Sunday 8/19/2018 8:00 PM
Buddz exploded onto the scene a few years ago when critics and tastemakers alike embraced him - Spin Magazine proclaiming, "Buddz proves the pop rule: Catchiness transcends color." From Vibe Magazine to Entertainment Weekly, Collie Buddz made quite an impression with music critics.
"As an artist, I want to expand musically. I'll always do Reggae. I did Reggae music because I was good at it and that's what I knew and loved growing up. But at the same time, when I put on my producer hat and I hear a riddim, it might not be in my comfort range, but whatever I hear on the track dictates what I'm going to make. I really only care about making good music. For that to happen, it can't live in a box."
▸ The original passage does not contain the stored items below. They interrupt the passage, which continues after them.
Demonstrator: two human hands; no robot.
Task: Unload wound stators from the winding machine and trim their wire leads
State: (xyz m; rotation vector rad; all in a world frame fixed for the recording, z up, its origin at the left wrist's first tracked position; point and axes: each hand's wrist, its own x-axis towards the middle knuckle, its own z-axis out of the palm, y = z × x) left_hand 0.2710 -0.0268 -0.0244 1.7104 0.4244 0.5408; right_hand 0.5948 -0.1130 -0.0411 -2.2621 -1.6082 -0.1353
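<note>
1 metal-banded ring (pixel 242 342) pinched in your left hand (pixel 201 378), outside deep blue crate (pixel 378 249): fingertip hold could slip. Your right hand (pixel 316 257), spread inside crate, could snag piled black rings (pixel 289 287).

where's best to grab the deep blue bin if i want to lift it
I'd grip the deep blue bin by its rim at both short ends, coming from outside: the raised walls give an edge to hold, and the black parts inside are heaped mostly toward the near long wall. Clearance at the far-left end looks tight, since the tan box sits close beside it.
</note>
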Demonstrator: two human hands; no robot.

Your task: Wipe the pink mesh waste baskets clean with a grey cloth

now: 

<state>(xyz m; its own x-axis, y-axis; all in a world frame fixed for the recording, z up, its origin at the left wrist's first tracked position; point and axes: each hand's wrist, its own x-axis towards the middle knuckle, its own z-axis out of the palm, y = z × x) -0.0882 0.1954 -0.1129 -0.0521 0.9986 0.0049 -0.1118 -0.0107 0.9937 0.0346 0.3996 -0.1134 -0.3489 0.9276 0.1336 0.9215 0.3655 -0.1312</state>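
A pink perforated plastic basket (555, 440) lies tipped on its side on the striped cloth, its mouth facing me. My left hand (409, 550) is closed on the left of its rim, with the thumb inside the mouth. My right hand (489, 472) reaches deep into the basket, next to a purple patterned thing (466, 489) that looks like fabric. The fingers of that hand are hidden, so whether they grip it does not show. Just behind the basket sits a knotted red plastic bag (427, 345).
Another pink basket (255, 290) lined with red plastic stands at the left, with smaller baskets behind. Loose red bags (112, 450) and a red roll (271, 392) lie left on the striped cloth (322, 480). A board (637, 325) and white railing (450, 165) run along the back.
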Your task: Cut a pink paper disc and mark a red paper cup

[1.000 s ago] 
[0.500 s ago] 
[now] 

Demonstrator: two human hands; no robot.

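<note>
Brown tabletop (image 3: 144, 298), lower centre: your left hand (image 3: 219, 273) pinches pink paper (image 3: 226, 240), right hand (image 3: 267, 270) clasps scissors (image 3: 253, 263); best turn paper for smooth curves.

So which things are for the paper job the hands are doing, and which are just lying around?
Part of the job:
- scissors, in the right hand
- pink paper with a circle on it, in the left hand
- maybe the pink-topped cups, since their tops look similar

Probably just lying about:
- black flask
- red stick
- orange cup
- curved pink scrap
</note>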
Indeed growing up on the island of Bermuda, Reggae music was a formidable influence on a young Collie Buddz. Born Colin Harper in New Orleans, LA to a mother of Bermudian heritage with roots on the island dating back to the 1700s, his father passed away while Collie Buddz was at the tender age of four. At that time, his mother moved the family back home to Bermuda. It wasn't long before Buddz discovered more than his Bermudian heritage. Introduced to Reggae music by his older brother, Matthew, affectionately just known as "Smokey," by the age of 12, Colin Harper quickly learned his way around a music studio. It soon became apparent to everyone within earshot of the boy that his voice was unique in a way that lingers long after you've heard him. "Back then, I just used to plug headphones into the microphone jack of a tape deck. I'd sing into one of the earpieces and record it on cassette," Buddz recalls.